**About this task**. Wherever a line in the material contains the word "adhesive", copy that line.

**Records supplied**.
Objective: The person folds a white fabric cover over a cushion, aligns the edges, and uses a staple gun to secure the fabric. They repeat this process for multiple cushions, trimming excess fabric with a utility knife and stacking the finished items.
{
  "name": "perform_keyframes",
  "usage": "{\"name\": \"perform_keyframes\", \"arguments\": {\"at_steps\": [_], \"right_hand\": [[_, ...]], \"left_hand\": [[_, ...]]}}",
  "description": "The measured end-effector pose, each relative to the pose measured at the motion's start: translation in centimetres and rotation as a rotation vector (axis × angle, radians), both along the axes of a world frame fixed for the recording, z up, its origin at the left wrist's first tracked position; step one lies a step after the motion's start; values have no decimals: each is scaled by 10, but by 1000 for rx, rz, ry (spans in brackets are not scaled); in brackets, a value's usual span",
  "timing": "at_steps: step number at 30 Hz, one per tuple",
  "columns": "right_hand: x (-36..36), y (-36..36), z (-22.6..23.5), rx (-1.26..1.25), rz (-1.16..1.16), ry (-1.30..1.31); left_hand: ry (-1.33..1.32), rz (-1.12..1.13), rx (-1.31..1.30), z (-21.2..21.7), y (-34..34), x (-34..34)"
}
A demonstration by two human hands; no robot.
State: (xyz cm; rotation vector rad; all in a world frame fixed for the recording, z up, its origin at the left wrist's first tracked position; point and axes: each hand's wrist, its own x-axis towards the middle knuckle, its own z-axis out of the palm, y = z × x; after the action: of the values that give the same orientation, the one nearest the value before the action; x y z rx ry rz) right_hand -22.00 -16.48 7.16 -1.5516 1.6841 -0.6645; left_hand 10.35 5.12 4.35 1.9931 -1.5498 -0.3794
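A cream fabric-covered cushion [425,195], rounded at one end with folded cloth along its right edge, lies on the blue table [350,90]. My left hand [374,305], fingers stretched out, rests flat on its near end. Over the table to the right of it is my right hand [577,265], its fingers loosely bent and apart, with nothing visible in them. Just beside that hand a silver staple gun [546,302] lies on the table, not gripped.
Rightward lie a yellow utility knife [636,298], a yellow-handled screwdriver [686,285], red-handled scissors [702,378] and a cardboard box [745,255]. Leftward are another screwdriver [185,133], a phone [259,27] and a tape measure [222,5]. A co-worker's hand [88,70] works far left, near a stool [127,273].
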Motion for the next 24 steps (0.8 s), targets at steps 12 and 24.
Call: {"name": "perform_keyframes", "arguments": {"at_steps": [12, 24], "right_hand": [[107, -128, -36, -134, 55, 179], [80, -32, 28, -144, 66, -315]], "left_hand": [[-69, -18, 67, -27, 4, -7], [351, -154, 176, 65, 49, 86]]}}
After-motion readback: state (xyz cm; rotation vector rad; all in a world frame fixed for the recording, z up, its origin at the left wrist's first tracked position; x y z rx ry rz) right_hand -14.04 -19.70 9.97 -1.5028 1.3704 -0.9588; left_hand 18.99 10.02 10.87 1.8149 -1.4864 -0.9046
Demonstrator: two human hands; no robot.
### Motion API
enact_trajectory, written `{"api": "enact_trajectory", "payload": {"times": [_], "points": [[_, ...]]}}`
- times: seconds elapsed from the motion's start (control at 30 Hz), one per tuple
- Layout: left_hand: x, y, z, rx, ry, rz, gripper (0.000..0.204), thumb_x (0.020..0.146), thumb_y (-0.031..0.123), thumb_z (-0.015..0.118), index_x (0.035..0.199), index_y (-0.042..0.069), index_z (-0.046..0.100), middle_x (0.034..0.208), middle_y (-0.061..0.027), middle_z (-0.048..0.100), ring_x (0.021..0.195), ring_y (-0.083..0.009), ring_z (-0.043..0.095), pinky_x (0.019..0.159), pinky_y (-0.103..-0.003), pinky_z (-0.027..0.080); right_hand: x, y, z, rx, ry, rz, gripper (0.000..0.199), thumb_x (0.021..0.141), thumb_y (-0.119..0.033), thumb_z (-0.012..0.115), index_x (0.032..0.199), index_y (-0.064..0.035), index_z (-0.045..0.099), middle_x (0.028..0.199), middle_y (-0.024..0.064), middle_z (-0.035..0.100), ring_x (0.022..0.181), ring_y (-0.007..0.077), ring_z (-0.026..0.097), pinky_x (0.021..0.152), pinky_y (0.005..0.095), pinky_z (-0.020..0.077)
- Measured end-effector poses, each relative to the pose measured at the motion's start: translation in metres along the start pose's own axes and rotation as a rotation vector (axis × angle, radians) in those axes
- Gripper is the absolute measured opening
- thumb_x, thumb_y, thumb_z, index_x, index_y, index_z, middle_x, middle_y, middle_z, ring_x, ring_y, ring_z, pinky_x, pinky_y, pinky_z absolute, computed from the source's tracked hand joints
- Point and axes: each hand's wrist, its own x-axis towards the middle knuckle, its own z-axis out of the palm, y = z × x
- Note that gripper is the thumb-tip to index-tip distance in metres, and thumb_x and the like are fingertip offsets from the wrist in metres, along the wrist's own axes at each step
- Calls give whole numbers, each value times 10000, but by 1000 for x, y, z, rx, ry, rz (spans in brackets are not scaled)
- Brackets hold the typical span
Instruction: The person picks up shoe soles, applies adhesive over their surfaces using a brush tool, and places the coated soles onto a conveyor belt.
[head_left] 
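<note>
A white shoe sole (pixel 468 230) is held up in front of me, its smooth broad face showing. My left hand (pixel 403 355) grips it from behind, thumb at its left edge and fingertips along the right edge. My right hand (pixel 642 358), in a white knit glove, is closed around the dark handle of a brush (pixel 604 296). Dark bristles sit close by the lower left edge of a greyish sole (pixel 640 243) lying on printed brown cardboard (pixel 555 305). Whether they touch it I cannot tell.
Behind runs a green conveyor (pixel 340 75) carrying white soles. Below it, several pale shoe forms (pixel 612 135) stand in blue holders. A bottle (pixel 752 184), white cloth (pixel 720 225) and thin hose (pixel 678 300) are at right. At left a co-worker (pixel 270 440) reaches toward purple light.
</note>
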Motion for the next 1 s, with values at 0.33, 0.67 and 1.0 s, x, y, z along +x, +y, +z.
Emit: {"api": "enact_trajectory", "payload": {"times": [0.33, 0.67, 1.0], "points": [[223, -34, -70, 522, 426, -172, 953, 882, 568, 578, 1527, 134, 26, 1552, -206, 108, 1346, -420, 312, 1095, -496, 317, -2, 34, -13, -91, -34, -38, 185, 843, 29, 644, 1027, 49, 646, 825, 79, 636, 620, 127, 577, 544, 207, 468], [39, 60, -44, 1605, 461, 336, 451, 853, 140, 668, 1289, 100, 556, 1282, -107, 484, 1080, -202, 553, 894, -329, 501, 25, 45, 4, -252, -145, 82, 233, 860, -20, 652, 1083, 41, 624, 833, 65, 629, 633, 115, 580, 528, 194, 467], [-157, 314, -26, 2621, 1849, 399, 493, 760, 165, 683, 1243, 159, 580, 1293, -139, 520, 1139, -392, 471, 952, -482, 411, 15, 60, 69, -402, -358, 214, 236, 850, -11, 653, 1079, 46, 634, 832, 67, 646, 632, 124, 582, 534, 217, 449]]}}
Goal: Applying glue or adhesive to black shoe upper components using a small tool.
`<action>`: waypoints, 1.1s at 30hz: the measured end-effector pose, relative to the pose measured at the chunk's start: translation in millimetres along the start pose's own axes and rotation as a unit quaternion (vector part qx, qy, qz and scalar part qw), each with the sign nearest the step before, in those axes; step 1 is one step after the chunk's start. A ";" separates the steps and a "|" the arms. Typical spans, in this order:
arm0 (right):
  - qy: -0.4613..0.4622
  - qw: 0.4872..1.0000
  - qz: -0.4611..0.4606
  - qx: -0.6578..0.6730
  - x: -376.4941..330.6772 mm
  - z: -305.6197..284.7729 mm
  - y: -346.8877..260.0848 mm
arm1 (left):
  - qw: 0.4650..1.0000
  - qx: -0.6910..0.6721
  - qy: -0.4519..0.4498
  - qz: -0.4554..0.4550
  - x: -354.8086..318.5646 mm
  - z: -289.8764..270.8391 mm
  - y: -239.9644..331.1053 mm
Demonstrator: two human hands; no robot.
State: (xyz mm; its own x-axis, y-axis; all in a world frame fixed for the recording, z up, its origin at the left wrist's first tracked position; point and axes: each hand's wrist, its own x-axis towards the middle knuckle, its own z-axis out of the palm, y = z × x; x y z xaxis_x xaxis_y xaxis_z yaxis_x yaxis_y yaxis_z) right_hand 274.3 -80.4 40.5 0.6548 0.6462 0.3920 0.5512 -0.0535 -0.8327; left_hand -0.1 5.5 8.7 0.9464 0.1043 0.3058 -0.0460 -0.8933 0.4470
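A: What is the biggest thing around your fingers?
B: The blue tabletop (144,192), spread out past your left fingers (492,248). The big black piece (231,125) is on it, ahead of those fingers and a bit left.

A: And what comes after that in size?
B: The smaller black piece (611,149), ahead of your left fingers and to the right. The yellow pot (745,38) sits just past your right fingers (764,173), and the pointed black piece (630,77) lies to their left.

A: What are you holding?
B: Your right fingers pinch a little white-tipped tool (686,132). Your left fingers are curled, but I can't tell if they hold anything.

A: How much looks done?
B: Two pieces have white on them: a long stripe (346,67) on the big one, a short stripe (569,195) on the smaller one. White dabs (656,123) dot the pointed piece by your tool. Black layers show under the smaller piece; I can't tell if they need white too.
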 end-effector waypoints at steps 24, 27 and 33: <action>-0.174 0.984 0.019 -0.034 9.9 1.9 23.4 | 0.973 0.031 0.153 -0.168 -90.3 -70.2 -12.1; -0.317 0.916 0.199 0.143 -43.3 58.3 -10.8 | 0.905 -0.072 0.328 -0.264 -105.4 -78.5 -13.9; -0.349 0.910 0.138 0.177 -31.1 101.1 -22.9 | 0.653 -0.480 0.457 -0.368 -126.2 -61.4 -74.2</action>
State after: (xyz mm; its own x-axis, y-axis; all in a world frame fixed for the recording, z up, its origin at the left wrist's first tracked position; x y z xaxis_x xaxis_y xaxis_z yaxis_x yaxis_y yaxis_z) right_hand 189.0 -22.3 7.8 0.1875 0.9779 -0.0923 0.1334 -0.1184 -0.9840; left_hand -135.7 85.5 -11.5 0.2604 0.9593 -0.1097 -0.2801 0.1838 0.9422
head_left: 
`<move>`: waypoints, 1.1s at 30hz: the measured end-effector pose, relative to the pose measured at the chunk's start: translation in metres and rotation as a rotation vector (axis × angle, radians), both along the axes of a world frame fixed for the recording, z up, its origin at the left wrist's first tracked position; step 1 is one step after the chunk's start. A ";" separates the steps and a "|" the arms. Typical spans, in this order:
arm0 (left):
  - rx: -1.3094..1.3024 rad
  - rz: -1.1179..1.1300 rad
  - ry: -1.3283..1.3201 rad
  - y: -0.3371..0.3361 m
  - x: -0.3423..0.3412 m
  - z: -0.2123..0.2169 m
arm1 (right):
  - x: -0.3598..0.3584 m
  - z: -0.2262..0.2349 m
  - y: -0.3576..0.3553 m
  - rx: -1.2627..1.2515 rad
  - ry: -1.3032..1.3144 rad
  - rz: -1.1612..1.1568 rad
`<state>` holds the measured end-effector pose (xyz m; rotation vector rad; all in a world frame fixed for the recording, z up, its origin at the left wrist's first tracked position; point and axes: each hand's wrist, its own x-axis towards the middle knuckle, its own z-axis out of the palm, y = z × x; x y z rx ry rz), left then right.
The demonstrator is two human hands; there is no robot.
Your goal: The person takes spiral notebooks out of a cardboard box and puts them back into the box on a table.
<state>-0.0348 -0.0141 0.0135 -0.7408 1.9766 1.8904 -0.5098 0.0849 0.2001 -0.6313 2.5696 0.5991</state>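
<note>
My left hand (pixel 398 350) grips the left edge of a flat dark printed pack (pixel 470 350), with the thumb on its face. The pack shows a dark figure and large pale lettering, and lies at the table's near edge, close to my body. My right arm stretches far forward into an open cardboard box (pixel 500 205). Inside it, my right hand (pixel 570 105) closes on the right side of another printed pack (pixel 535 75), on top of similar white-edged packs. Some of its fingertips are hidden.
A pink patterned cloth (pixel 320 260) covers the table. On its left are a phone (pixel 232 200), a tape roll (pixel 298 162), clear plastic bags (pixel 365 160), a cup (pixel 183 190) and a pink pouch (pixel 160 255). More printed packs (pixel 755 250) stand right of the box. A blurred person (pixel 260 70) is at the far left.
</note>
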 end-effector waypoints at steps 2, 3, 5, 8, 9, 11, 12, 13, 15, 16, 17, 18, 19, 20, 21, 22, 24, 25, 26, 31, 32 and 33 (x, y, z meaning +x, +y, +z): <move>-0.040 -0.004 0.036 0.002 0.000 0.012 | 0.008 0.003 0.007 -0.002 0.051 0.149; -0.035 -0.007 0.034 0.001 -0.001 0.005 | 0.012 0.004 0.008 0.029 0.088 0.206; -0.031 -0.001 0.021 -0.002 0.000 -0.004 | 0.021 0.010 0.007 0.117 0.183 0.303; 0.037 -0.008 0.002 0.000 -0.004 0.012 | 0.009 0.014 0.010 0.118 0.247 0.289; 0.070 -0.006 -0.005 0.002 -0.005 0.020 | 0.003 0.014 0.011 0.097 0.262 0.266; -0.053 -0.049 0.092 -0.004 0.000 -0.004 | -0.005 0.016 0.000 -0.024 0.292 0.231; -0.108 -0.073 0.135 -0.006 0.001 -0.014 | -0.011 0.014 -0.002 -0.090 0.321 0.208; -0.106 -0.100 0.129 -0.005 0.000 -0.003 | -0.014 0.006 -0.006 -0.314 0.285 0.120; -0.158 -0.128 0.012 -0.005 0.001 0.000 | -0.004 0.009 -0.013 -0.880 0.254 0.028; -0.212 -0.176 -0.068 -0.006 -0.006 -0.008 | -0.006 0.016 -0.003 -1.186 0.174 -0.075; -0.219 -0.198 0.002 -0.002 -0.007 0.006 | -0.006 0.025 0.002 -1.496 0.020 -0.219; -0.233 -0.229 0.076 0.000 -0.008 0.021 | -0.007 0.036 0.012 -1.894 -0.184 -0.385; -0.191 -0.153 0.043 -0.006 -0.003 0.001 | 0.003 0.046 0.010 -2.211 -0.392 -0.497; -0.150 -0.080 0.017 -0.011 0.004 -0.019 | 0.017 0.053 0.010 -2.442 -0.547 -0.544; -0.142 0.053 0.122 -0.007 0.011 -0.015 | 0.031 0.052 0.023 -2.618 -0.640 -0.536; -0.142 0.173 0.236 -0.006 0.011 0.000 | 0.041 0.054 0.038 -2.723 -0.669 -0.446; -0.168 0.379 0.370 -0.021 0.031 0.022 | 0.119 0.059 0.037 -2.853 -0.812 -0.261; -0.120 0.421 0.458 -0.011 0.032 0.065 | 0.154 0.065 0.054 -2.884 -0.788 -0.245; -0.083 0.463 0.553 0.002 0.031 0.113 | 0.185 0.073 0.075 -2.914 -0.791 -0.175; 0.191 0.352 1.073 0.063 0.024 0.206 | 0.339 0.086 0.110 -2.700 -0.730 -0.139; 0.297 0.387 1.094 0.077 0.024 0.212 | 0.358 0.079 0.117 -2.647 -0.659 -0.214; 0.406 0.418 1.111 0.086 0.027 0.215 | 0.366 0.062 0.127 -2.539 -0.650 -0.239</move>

**Solution for this exercise**.
Instruction: The person picks up shoe soles, applies adhesive over their surfaces using a brush tool, and places the coated soles onto a conveyor belt.
Goal: Applying glue or adhesive to black shoe upper components using a small tool.

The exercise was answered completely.